> Task brief
Using the data below, tally the lines that include the string "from". Only the number is wanted.

> Source material

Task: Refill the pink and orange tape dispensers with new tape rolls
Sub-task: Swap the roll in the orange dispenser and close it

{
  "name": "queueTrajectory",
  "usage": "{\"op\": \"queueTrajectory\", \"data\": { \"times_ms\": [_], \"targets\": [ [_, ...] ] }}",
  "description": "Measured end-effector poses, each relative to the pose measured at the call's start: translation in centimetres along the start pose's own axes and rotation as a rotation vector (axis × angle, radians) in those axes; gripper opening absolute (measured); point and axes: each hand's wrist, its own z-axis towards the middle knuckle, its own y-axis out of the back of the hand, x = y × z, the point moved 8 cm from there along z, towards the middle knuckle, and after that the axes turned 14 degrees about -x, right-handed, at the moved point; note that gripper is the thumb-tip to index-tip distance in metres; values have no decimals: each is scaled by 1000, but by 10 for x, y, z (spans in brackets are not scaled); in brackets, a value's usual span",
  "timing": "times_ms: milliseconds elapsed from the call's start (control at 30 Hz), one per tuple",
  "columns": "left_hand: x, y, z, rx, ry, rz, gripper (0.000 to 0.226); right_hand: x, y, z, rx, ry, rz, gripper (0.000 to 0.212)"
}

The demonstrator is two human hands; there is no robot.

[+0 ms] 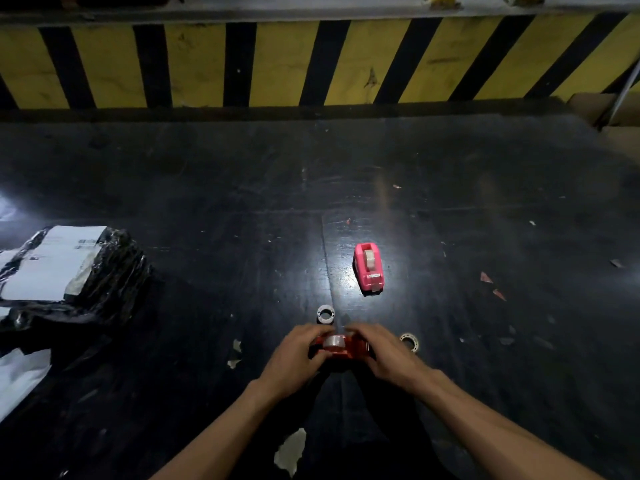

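Observation:
The orange tape dispenser (349, 348) lies on the dark table close to me, with a clear tape roll (334, 341) seated in it. My left hand (300, 355) grips its left end and my right hand (382, 353) grips its right end, so much of it is hidden. The pink tape dispenser (369, 267) stands farther off to the right, a tape roll in its cradle. A white empty core (326, 313) sits just beyond my left hand. Another ring-shaped core (409, 341) rests by my right hand.
A black plastic-wrapped parcel with a white label (65, 268) lies at the left, a white bag (20, 379) below it. A yellow-and-black striped barrier (311, 64) runs along the table's far edge. A cardboard box (609, 112) stands far right. Paper scraps (291, 452) dot the surface.

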Motion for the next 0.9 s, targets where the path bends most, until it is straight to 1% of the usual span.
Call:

> Written answer
2